* **Problem requirements**: Write out all the data again, exactly.

##### Recorded data

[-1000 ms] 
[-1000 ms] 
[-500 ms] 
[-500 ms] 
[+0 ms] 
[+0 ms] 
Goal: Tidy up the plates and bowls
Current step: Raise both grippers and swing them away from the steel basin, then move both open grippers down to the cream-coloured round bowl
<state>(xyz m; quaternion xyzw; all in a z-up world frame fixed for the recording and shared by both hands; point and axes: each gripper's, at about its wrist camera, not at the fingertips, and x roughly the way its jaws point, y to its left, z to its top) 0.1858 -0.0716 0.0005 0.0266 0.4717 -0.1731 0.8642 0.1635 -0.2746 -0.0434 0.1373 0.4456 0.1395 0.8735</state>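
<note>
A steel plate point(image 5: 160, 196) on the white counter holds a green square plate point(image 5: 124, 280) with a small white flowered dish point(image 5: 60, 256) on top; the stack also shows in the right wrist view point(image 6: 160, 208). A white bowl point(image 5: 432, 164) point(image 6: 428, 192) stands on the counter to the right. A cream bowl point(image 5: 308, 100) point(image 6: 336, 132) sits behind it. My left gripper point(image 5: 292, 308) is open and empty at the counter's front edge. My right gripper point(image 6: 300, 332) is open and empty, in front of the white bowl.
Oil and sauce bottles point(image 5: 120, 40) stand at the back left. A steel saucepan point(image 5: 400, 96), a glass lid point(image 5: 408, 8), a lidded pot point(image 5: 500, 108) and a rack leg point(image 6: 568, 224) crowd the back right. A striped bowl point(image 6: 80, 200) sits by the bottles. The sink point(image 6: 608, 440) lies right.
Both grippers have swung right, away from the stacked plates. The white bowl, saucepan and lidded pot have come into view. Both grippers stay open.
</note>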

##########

* **Your response**:
[-1000 ms] 
[-1000 ms] 
[-500 ms] 
[-500 ms] 
[+0 ms] 
[+0 ms] 
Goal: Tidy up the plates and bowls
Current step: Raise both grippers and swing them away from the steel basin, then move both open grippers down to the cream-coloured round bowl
<state>(xyz m; quaternion xyzw; all in a z-up world frame fixed for the recording and shared by both hands; point and axes: each gripper's, at about its wrist camera, not at the fingertips, and x roughly the way its jaws point, y to its left, z to its top) 0.1858 -0.0716 0.0005 0.0266 0.4717 -0.1731 0.8642 0.1635 -0.2746 -0.0434 0.1373 0.4456 0.1395 0.8735</state>
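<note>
A steel plate point(image 5: 160, 196) on the white counter holds a green square plate point(image 5: 124, 280) with a small white flowered dish point(image 5: 60, 256) on top; the stack also shows in the right wrist view point(image 6: 160, 208). A white bowl point(image 5: 432, 164) point(image 6: 428, 192) stands on the counter to the right. A cream bowl point(image 5: 308, 100) point(image 6: 336, 132) sits behind it. My left gripper point(image 5: 292, 308) is open and empty at the counter's front edge. My right gripper point(image 6: 300, 332) is open and empty, in front of the white bowl.
Oil and sauce bottles point(image 5: 120, 40) stand at the back left. A steel saucepan point(image 5: 400, 96), a glass lid point(image 5: 408, 8), a lidded pot point(image 5: 500, 108) and a rack leg point(image 6: 568, 224) crowd the back right. A striped bowl point(image 6: 80, 200) sits by the bottles. The sink point(image 6: 608, 440) lies right.
Both grippers have swung right, away from the stacked plates. The white bowl, saucepan and lidded pot have come into view. Both grippers stay open.
</note>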

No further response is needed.